The opinion of the court was delivered by: Rosemary M. Collyer, United States District Judge


Dr. Karyn Messina, an equal business partner with Susan Fontana in a business venture known as Totally, Inc., has sued Ms. Fontana and her attorney, Daniel S. Krakower, as well as Mr. Krakower's law firm, Shulman, Rogers, Gandal, Prody & Ecker, P.A. ("Firm"). Dr. Messina claims that Ms. Fontana and Mr. Krakower have defamed her through a December 27, 2002 email authored by Ms. Fontana and by a letter sent by Mr. Krakower to Dr. Messina. Mr. Krakower is alleged to be an agent of the Firm. The complaint alleges that "[t]he words used in correspondence by the defendants constitute libel per se in that they are designed to imputing [sic] unfitness to perform and/or the lack of integrity in the performance of the duties of the job that she [sic] was designated to perform for the business enterprise." Complaint ¶ 5. Pending before the Court are motions to dismiss and/or for summary judgment filed by Mr. Krakower and the Firm ("Lawyers' Motion") and by Ms. Fontana ("Fontana Motion").*fn1 For the reasons detailed below, the Lawyers' Motion for summary judgment will be granted. The Fontana Motion will be denied. Dr. Messina's Motion to Strike will be denied. The Lawyers Motion for Fees Under Rule 11 will be denied.

Background Facts

Dr. Messina and Ms. Fontana are equal owners of Totally, Inc., a Delaware corporation.*fn2 They hold the positions of co-presidents. Certain disputes arose between the owners as to the management of the corporation. Ms. Fontana retained the services of the Firm and Mr. Krakower to advise her. She also contacted Mr. Chaim Kalfon "to resolve the dispute and assist Law Firm." Lawyers' Reply at 2, n. 2; see also Messina Opposition at List of Exhibits (Mr. Kalfon was "Ms. Fontana's proposed mediator for Totally, Inc. business matters."). Mr. Krakower wrote to Dr. Messina, identifying some of Ms. Fontana's concerns and suggesting that the parties engage in a process to value the business and let one buy the other out ("Krakower Letter").

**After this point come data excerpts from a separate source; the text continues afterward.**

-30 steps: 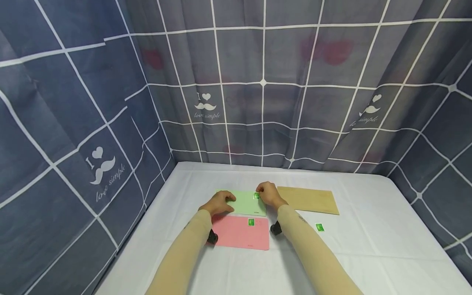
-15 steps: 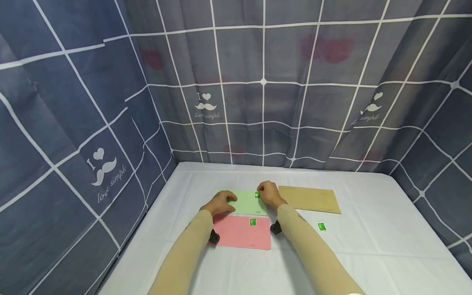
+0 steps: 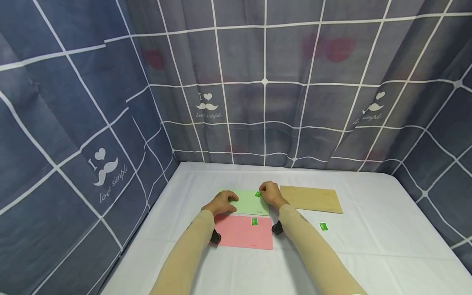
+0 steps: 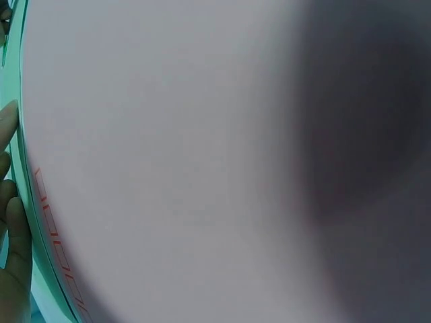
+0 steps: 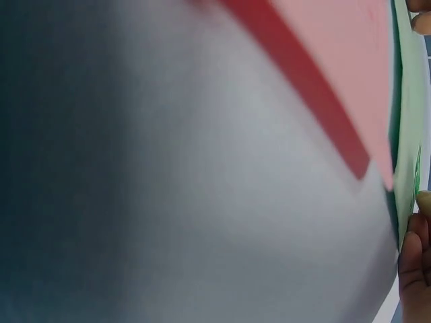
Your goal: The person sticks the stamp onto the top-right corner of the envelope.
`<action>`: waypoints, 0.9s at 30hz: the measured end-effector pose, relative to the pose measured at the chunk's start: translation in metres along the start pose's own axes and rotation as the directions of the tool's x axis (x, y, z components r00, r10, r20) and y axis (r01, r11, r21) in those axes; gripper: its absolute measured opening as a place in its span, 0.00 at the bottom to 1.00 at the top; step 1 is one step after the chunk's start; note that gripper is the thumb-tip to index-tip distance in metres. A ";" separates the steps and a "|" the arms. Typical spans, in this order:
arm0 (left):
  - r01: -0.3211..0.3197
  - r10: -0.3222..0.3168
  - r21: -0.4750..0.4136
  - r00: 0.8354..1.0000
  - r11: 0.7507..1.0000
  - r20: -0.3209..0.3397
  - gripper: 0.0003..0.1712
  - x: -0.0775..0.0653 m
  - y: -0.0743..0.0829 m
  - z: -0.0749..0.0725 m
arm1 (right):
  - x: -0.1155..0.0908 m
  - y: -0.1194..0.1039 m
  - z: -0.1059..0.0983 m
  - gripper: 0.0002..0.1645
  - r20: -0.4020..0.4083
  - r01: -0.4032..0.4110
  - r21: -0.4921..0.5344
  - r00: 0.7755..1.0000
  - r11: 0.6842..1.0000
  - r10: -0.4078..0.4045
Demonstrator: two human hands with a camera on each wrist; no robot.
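In the head view, a light green envelope (image 3: 248, 203) lies flat on the white table. My left hand (image 3: 222, 202) rests on its left part, thumb and fingers spread apart. At the envelope's upper right corner my right hand (image 3: 271, 192) pinches a small green postage stamp (image 3: 257, 194), which sits tilted against the envelope's edges. The stamp shows as a thin green sliver beside the fingertips in the right wrist view. Just below lies a pink envelope (image 3: 241, 233) with another green stamp (image 3: 254, 221) near its upper right corner.
A brown envelope (image 3: 312, 199) lies to the right of the green one. A loose green stamp (image 3: 323, 226) is on the white tablecloth (image 3: 372, 241) below it. Dark checked curtains (image 3: 243, 98) stand behind and beside the table.
Between my right fingertips the stamp has turned from nearly square with the green envelope to a tilt. Both hands stay almost in place; the whole view shifts slightly.
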State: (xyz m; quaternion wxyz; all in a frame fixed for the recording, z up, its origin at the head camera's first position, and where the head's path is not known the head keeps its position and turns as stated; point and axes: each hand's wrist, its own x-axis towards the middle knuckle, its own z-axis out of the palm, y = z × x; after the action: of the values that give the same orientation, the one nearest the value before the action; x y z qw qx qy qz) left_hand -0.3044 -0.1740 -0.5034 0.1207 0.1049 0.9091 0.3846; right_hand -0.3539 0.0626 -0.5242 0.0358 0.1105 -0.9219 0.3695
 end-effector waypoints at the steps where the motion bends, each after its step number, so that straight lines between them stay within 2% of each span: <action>1: 0.000 0.000 0.002 1.000 1.000 0.000 0.22 0.000 0.000 0.000 | 0.000 0.001 0.000 0.09 0.001 0.002 -0.001 1.000 1.000 -0.002; 9: -0.009 0.010 0.017 1.000 1.000 -0.009 0.22 0.002 -0.001 0.002 | -0.003 0.000 -0.003 0.11 0.033 0.030 0.020 0.999 0.999 -0.031; 16: -0.017 0.017 0.005 1.000 1.000 0.004 0.21 0.004 0.000 0.003 | -0.007 0.004 -0.016 0.13 0.066 0.135 -0.102 0.990 0.986 -0.128; 20: -0.007 0.007 -0.007 1.000 1.000 0.016 0.21 0.004 0.001 0.004 | -0.013 0.002 -0.026 0.14 0.129 0.232 -0.183 0.969 0.955 -0.211; 24: -0.003 0.003 0.001 1.000 1.000 0.007 0.21 0.002 0.000 0.001 | -0.021 -0.004 -0.035 0.18 0.236 0.321 -0.216 0.934 0.922 -0.269; 27: -0.005 0.005 0.005 1.000 1.000 0.004 0.21 0.002 -0.001 0.000 | -0.027 -0.008 -0.038 0.23 0.318 0.360 -0.232 0.906 0.904 -0.279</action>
State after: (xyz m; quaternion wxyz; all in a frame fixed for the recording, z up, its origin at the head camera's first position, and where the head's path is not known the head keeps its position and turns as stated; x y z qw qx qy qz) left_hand -0.3064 -0.1742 -0.5038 0.1211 0.1082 0.9096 0.3825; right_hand -0.3260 0.0881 -0.4952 -0.0177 0.3059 -0.9302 0.2023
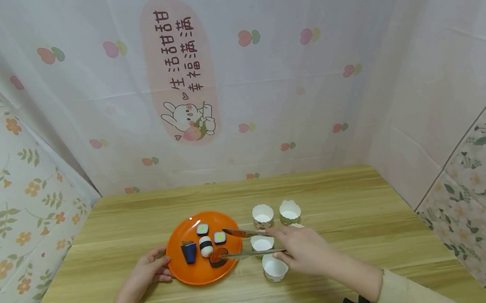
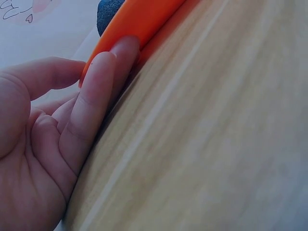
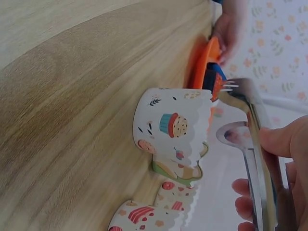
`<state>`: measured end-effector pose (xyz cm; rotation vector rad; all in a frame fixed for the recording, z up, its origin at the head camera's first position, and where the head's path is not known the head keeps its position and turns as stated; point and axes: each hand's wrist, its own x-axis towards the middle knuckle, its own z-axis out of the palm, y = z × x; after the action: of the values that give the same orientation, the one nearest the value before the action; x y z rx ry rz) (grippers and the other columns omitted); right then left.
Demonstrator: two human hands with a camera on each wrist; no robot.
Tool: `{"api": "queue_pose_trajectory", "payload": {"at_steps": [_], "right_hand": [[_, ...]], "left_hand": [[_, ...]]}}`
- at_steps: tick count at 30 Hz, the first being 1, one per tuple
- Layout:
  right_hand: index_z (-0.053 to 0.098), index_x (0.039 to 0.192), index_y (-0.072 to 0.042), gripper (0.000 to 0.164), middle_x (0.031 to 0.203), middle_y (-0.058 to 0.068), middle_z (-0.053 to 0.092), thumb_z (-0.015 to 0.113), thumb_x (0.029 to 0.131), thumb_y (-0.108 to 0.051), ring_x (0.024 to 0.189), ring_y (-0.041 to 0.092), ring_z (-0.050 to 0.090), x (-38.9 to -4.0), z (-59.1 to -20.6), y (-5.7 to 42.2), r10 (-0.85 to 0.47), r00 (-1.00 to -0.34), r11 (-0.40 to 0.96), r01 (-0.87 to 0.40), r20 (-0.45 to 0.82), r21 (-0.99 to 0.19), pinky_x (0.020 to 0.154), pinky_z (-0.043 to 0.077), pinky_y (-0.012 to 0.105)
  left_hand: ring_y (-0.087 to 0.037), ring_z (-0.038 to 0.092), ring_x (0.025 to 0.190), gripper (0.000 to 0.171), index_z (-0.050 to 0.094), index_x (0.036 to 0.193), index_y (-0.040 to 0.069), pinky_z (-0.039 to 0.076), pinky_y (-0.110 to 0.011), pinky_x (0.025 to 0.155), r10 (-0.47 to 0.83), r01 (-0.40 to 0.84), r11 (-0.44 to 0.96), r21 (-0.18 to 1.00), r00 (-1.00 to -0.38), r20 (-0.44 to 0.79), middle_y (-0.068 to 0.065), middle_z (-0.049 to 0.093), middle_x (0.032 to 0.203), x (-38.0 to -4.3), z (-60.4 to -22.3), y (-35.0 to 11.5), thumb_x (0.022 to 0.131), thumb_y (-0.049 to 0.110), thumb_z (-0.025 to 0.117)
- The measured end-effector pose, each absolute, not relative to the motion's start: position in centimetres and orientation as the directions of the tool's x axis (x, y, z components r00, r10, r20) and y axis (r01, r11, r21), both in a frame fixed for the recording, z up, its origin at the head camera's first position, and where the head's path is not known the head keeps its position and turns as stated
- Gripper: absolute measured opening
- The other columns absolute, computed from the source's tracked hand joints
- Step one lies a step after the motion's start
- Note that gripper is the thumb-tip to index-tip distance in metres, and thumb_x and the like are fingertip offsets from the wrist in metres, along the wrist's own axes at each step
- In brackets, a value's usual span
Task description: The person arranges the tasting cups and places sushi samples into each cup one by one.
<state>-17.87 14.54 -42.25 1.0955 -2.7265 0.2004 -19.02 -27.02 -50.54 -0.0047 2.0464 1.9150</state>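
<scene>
My left hand [image 1: 149,268] pinches the left rim of an orange plate [image 1: 194,276], thumb on top and fingers beneath in the left wrist view. On the plate lie two small sushi rolls [image 1: 203,229], a white nigiri [image 1: 206,250] with a black band, a roe-topped sushi [image 1: 217,260] and a dark blue cone-shaped piece [image 1: 189,253]. My right hand [image 1: 299,249] grips metal tongs [image 3: 255,168], one arm ending in fork tines, the other in a rounded loop. Their arms are spread over the plate's right side; the lower one overlaps the roe sushi.
Several paper baking cups [image 1: 275,268] with scalloped rims stand right of the plate, beneath the tongs and my right hand, one mostly hidden. The wooden table [image 1: 341,195] meets a white patterned curtain [image 1: 264,95] behind, with flowered cloth on both sides.
</scene>
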Motion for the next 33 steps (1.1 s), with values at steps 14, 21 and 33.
{"api": "queue_pose_trajectory", "payload": {"at_steps": [14,21,33], "right_hand": [[0.059,0.124,-0.009,0.048,0.101,0.001,0.067,0.074,0.084,-0.031,0.077,0.011,0.061,-17.9,-42.4,13.1,-0.709,-0.664,0.679,-0.734,0.238,-0.027,0.057,0.052,0.027],[0.060,0.121,-0.012,0.044,0.093,-0.003,0.065,0.074,0.085,-0.031,0.070,0.007,0.058,-18.0,-42.7,12.6,-0.710,-0.660,0.677,-0.736,0.245,-0.019,0.050,0.047,0.022],[0.061,0.119,-0.012,0.040,0.100,-0.002,0.067,0.075,0.084,-0.027,0.072,0.007,0.060,-18.3,-42.9,11.9,-0.725,-0.645,0.662,-0.749,0.242,-0.011,0.049,0.047,0.020]], "left_hand": [[-0.021,0.066,0.072,0.059,0.016,0.142,-0.018,0.058,-0.036,0.068,0.240,-0.231,0.080,0.970,-0.940,-0.243,-0.014,0.065,0.093,-19.0,-50.7,-27.2,0.101,0.010,0.047],[-0.020,0.067,0.072,0.060,0.015,0.143,-0.017,0.058,-0.035,0.069,0.246,-0.233,0.079,0.969,-0.938,-0.246,-0.013,0.065,0.092,-19.0,-50.7,-27.2,0.101,0.011,0.047],[-0.020,0.067,0.072,0.059,0.016,0.142,-0.018,0.058,-0.036,0.069,0.245,-0.230,0.072,0.971,-0.939,-0.241,-0.013,0.066,0.093,-18.9,-50.6,-27.1,0.101,0.011,0.047]]}}
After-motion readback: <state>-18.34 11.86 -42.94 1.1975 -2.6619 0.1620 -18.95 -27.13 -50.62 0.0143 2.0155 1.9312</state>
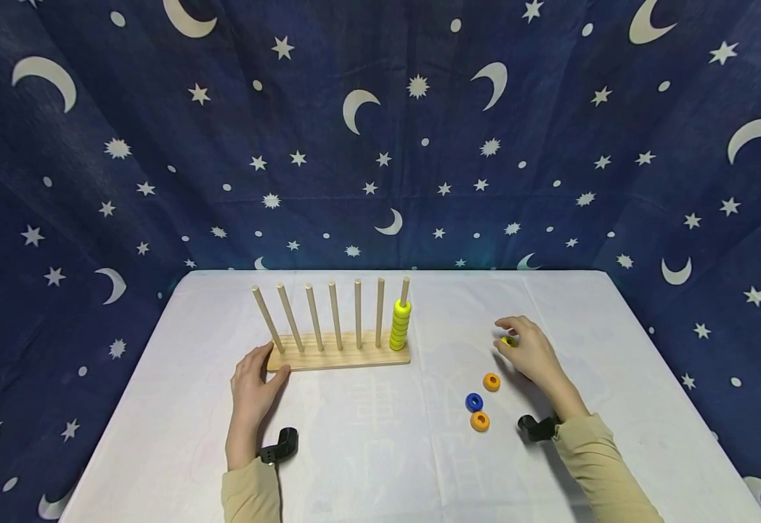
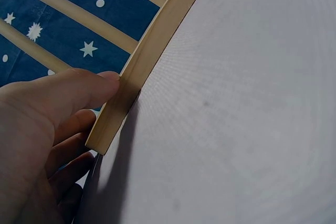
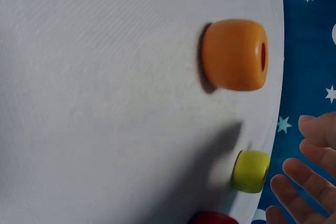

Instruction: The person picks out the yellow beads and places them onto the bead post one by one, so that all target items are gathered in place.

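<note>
A wooden peg stand (image 1: 338, 359) with several upright pegs stands left of the table's middle. Yellow beads (image 1: 399, 330) are stacked on its rightmost peg; the other pegs are bare. My left hand (image 1: 252, 385) grips the left end of the base, its thumb (image 2: 100, 88) on the front edge and its fingers round the end. On the right, my right hand (image 1: 534, 354) hovers over a loose yellow bead (image 3: 251, 171), fingers spread and apart from it in the right wrist view. Part of a red bead (image 3: 212, 219) shows beside that bead; the hand hides it in the head view.
Nearer than the right hand lie an orange bead (image 1: 491, 382), a blue bead (image 1: 474, 402) and a second orange bead (image 1: 480, 421), the last two close together. White cloth (image 1: 367, 450) covers the table. A dark blue curtain (image 1: 328, 174) with moons and stars hangs behind.
</note>
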The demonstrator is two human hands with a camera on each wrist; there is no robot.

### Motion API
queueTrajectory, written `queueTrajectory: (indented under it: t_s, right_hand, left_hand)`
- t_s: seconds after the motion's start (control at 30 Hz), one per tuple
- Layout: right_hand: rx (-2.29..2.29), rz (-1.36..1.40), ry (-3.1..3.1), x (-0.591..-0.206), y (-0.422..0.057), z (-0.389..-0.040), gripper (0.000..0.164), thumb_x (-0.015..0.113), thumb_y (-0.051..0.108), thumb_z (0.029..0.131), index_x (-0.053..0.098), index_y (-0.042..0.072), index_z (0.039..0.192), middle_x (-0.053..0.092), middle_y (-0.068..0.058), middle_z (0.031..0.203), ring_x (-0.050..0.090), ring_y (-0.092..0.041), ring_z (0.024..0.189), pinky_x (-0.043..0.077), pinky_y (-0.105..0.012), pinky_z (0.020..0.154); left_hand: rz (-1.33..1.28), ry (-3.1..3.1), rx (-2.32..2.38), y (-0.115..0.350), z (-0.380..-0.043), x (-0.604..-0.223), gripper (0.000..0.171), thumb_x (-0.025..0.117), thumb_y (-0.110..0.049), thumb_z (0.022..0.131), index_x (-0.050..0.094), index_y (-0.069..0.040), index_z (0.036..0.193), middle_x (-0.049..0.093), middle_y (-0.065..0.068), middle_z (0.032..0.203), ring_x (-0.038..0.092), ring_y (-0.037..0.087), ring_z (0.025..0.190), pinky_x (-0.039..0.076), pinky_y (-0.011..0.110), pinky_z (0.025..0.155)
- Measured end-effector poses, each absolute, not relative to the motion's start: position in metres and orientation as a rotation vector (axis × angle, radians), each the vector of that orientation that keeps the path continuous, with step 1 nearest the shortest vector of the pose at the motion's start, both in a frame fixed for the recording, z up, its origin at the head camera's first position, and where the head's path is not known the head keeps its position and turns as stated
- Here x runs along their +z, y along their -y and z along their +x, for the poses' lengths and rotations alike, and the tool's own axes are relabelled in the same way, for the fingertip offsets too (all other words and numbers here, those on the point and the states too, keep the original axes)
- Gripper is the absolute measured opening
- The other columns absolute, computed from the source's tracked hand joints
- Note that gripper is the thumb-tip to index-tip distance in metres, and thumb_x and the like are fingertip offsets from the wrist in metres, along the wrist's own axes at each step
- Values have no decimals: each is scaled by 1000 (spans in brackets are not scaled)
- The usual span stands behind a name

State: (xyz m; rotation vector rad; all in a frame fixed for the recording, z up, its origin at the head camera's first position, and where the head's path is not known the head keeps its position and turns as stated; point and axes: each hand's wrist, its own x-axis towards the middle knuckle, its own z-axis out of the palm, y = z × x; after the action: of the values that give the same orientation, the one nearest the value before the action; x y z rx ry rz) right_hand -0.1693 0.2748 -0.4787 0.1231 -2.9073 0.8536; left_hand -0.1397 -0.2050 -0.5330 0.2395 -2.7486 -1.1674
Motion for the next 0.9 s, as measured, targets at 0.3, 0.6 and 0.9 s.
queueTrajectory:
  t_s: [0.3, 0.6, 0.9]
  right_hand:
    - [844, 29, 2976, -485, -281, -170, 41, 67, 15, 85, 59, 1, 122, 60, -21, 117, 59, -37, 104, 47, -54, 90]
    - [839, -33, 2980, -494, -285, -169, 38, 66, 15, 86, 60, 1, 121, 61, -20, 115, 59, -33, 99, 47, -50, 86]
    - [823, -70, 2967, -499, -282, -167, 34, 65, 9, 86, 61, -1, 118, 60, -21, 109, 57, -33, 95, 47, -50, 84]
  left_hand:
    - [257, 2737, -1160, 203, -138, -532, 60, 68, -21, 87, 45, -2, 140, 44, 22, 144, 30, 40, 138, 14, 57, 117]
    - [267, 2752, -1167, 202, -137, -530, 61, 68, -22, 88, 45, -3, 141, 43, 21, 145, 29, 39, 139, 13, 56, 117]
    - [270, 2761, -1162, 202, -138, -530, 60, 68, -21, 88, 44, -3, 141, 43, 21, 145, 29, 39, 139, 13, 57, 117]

Mr. Krakower sent his letter to Dr. Messina by way of Federal Express on December 31, 2002. The complaint alleges that the Krakower Letter accused Dr. Messina of mismanagement of the business and that it constituted slander per se. Complaint ¶¶ 4, 5.*fn3

Ms. Fontana is also alleged to have defamed Dr. Messina.*fn4 The complaint states:

On December 27, 2002, the defendant Fontana sent an email to the defendant Krakower that was published in the District of Columbia and elsewhere which accused the plaintiff of mismanagement of the business and deceptive practices to the detriment of the defendant Fontana. She accused the plaintiff of falsely engaging in practices that were detrimental to the business enterprise. The same was published to the plaintiff, her husband and daughter as well as to others who are [on] her computer lists for receiving documents. The identities of these individuals are known to the defendant Fontana.
Complaint ¶ 3.

Rather than answer Mr. Krakower's letter, Dr. Messina filed this lawsuit seeking ten million dollars in damages.

Legal Standards

Summary judgment is appropriate when the record shows that no genuine issue exists as to any material fact and the moving party is entitled to judgment as a matter of law. See Anderson v. Liberty Lobby, Inc., 477 U.S. 242, 248 (1986). Summary judgment is not a "disfavored legal shortcut[;]" rather, it is a reasoned and careful way to resolve cases fairly and expeditiously. Celotex Corp. v. Catrett, 477 U.S. 317, 327 (1986). In determining whether a genuine issue of material fact exists, the court must view all facts and reasonable inferences in the light most favorable to the non-moving party. See Matsushita Elec. Indus. Co., Ltd. v. Zenith Radio, 475 U.S. 574, 587 (1986); Tao v. Freeh, 27 F.3d 635, 638 (D.C. Cir. 1994). Any factual dispute must be capable of affecting the substantive outcome of the case to be "material" and "genuine." See Anderson, 477 U.S. at 247-48; Laningham v. United States Navy, 813 F.2d 1236, 1242-43 (D.C. Cir. 1987).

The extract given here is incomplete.